基本情報技術者試験「数値解析」の問題
方程式 f(x)=0 の解を数値的に求める手法に関する説明として最も適切なものはどれか。
ア二分法は接線の傾きを用いて次の近似値を一気に求める手法である
イニュートン法は区間を毎回半分に狭め必ず一定回数で解に達する手法である
ウ二分法は解を含む区間を必要とせず任意の1点だけから解を確定できる
エニュートン法は導関数(接線)を利用し収束が速いが微分が必要となる
正解
エ.ニュートン法は導関数(接線)を利用し収束が速いが微分が必要となる
ニュートン法はx_{n+1}=x_n−f(x_n)/f'(x_n)で接線とx軸の交点を次の近似値とする。解付近で2次収束し速いが、導関数f'の計算が必要という特徴が正しい。
?選択肢ごとの解説
ア ×接線の傾きを用いて一気に近似するのはニュートン法の説明であり、二分法の特徴と取り違えている。
イ ×区間を毎回半分にするのは二分法であり、ニュートン法は区間ではなく接線で更新する。説明が入れ替わっている。
ウ ×二分法は解を挟む区間(f(a)とf(b)が異符号)が前提であり、任意の1点だけからは解を確定できない。

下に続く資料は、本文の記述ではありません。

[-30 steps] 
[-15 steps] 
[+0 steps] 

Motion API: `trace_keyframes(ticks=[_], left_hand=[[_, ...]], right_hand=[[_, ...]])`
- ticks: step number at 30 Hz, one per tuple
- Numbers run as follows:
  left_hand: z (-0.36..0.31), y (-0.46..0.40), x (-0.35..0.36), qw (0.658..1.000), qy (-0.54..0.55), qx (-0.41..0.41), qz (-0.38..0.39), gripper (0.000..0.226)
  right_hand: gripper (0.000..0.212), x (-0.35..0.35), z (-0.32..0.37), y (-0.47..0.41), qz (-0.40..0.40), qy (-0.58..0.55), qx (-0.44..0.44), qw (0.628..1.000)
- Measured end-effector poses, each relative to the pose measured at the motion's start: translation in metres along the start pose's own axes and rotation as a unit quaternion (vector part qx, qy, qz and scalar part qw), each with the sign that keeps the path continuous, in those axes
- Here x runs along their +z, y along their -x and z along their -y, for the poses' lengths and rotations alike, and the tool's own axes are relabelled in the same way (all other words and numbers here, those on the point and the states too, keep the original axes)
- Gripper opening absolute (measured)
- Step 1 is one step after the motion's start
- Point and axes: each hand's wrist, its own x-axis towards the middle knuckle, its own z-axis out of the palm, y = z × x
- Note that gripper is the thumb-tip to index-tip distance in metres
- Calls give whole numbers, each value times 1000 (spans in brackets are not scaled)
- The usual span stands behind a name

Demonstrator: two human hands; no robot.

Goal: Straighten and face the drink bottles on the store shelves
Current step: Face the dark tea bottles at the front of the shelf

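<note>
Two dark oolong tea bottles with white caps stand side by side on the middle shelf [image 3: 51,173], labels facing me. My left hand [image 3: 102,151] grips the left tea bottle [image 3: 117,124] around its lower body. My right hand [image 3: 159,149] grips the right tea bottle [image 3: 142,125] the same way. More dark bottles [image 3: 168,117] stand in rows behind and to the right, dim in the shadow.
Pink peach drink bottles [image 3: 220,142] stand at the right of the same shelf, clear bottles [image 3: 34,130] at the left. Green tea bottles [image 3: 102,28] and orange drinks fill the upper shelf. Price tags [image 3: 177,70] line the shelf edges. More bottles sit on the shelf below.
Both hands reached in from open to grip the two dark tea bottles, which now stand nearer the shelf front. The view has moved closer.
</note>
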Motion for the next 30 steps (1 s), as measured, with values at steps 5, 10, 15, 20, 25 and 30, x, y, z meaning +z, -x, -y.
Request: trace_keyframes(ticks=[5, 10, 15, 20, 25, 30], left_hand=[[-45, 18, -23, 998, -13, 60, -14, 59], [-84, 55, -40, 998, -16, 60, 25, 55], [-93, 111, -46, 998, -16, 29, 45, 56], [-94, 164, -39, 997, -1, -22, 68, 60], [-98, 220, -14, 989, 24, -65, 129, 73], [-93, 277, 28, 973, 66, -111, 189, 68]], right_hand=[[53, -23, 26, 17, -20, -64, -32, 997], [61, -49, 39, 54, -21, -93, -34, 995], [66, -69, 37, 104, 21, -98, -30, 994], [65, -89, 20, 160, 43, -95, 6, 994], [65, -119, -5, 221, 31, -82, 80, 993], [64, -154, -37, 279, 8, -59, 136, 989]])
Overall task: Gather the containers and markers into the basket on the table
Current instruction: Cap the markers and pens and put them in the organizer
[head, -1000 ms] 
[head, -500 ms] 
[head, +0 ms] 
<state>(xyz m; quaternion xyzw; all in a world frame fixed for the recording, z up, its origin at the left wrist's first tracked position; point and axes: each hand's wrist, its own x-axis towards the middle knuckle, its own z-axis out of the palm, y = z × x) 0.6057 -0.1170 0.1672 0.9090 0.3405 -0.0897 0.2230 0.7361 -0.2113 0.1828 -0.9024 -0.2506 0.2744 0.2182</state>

エ ○ニュートン法はx_{n+1}=x_n−f(x_n)/f'(x_n)で接線とx軸の交点を次の近似値とする。解付近で2次収束し速いが、導関数f'の計算が必要という特徴が正しい。
✎くわしく
二分法は解を挟む区間を半分ずつ狭める方法で、確実に収束するが速度は遅い(1回で1ビット)。ニュートン法は接線を用い解付近で2次収束し速いが、微分が必要で初期値が悪いと発散しうる。確実性の二分法・高速のニュートン法という対比が核心である。
✓本番での押さえどころ
試験のコツ
『区間を半分=二分法(確実だが遅い)』『接線=ニュートン法(速いが微分要・発散の恐れ)』で固定する。
覚え方
二分法は『はさんで半分』、ニュートン法は『接線でジャンプ』と動作のイメージで区別する。
よくある誤り
二分法とニュートン法の特徴(区間縮小か接線更新か)を逆に覚える誤りが最も多い。微分の要否も混同しやすい。